## REQUIRED WORK
Set down again exactly the lines of the listing below that fall between the line holding "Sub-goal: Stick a" and the line holding "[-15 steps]", inclusive.

## DATA PROVIDED
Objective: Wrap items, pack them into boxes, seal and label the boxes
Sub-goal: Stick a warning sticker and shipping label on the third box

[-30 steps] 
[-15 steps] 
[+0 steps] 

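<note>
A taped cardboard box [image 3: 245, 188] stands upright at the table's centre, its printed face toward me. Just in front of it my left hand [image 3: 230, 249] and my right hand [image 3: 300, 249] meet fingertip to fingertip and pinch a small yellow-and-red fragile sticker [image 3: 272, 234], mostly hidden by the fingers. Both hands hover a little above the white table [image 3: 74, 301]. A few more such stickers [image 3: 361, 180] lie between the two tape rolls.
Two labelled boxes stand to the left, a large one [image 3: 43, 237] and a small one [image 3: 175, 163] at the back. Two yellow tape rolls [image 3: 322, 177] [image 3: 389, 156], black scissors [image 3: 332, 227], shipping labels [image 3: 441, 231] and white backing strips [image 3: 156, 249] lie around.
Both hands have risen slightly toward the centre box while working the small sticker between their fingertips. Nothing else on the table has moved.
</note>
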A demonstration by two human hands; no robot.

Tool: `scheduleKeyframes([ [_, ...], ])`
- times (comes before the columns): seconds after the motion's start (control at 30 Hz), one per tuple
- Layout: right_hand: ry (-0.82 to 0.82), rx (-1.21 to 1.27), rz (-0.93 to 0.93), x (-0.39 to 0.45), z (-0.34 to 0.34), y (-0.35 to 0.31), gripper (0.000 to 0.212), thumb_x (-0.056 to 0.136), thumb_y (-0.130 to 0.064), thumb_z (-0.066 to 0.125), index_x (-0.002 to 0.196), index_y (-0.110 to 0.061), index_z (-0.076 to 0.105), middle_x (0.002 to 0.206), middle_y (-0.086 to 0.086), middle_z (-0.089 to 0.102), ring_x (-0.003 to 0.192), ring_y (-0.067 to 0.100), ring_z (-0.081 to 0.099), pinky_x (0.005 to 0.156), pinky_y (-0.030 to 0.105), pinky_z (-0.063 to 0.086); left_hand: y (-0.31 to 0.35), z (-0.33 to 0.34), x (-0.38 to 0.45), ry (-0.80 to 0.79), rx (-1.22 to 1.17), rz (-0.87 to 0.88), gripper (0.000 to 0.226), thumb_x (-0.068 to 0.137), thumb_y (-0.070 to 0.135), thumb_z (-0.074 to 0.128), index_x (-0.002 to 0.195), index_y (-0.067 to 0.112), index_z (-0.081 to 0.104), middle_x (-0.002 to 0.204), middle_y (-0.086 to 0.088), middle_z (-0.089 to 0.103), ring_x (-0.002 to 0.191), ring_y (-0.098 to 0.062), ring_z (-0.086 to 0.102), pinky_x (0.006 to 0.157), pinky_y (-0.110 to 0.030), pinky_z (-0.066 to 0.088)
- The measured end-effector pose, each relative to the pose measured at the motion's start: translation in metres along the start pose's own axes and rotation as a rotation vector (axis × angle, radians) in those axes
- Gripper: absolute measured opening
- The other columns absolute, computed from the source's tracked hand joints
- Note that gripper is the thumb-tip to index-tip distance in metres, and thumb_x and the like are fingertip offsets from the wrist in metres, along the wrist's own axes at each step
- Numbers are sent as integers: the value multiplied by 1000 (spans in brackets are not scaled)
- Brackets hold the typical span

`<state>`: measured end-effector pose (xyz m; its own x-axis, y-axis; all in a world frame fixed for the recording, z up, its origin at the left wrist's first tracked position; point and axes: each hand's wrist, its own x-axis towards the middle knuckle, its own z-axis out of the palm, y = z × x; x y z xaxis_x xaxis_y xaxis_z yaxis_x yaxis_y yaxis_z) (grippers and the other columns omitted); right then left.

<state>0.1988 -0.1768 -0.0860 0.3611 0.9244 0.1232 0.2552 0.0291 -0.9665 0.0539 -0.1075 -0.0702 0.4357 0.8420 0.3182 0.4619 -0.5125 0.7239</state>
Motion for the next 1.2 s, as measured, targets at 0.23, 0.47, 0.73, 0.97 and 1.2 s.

## TASK RESPONSE
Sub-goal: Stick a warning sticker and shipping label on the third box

[-30 steps] 
[-15 steps] 

That is the complete answer.